= William Paats =

Dutch-born Paraguayan sports instructor

William Paats (b. Friedrich Wilhelm Paats Hantelmann, 12 January 1876, Rotterdam - d. 28 August 1946, Asunción) was a Dutch-born Paraguayan sports instructor.

Often regarded as "the father of Paraguayan football", Paats' family moved to Asunción, Paraguay in 1894. At that time, William was 18 years old and soon noticed the lack in the formal practice of any sport in Paraguay.

After a few years, he became a physical education instructor at the Escuela Normal de Maestros in Asunción. In one of his trips to Buenos Aires, he bought a ball and brought it back to Paraguay; and soon after he started teaching the practice of football to his students. The journalist Julio César Maldonado, in his book Historia del Fútbol Paraguayo (1900-1965) claims that it was Lucio Sila Godoy who brought the first balls from Buenos Aires. The forementioned Godoy is also credited as a co-founder of the Paraguayan team Olimpia. The popularity of football in Paraguay rose immediately. Due to the success and enormous interest of the people, Paats encouraged the founding of the first Paraguayan football club, and so on 25 July 1902 Club Olimpia was born.

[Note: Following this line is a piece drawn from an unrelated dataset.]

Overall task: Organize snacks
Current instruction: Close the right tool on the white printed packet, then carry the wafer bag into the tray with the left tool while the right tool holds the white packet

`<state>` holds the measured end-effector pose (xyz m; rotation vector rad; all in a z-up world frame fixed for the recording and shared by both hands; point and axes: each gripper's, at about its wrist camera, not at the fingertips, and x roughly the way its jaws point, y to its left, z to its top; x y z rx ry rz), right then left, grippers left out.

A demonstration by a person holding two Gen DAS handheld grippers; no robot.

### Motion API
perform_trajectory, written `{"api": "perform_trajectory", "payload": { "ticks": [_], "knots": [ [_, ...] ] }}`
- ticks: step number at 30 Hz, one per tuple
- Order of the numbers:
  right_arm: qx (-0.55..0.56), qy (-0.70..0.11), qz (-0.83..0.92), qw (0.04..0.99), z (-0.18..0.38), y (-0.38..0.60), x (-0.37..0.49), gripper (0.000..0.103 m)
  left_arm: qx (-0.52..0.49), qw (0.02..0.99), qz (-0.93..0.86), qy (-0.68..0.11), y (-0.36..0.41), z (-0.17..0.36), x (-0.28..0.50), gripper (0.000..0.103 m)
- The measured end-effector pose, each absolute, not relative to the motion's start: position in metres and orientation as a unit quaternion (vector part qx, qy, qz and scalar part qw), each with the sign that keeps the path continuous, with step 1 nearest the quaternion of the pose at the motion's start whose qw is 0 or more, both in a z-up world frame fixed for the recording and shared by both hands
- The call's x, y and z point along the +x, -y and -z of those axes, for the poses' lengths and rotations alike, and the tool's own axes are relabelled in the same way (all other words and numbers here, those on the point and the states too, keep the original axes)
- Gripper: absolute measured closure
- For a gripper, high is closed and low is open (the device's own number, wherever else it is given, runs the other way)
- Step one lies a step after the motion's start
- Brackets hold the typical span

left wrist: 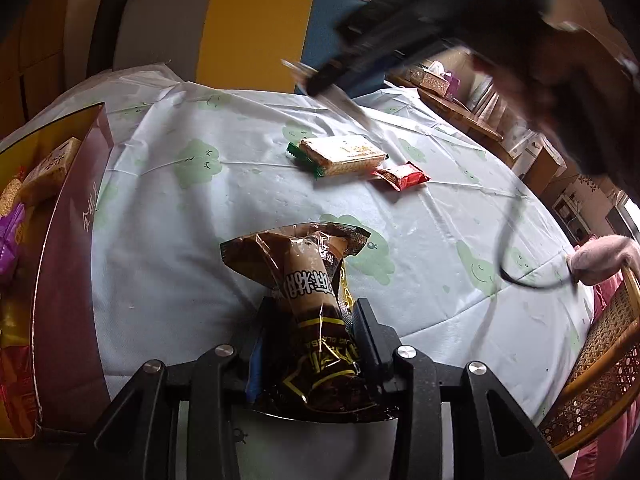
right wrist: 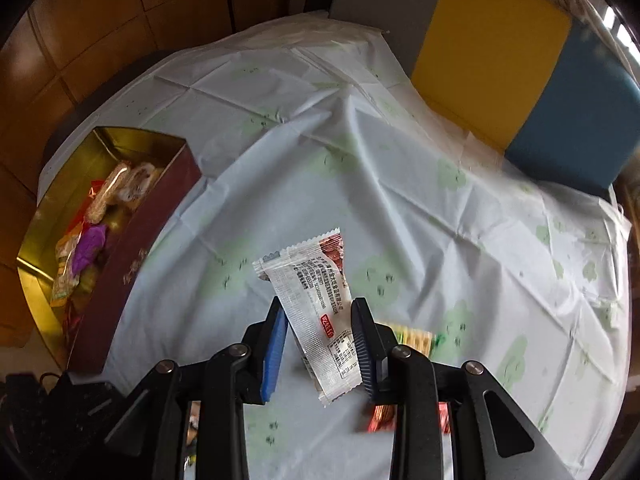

Paats was also a founding member of the Liga Paraguaya de Fútbol (Paraguayan Football League) in 1906 and served as President of the mentioned organisation from 1909 to 1910. He also promoted and taught the practice of other sports disciplines such as cricket, tennis, swimming and rowing. His passion for sports and social activities led him to found the social and sports club Sajonia in 1921 and the Touring y Automóvil Club Paraguayo in 1924. He also served as a consul for the Netherlands until 1935.

Paats died on 28 August 1946, in Asunción, leaving his legacy as one of the most important sports personalities in Paraguay.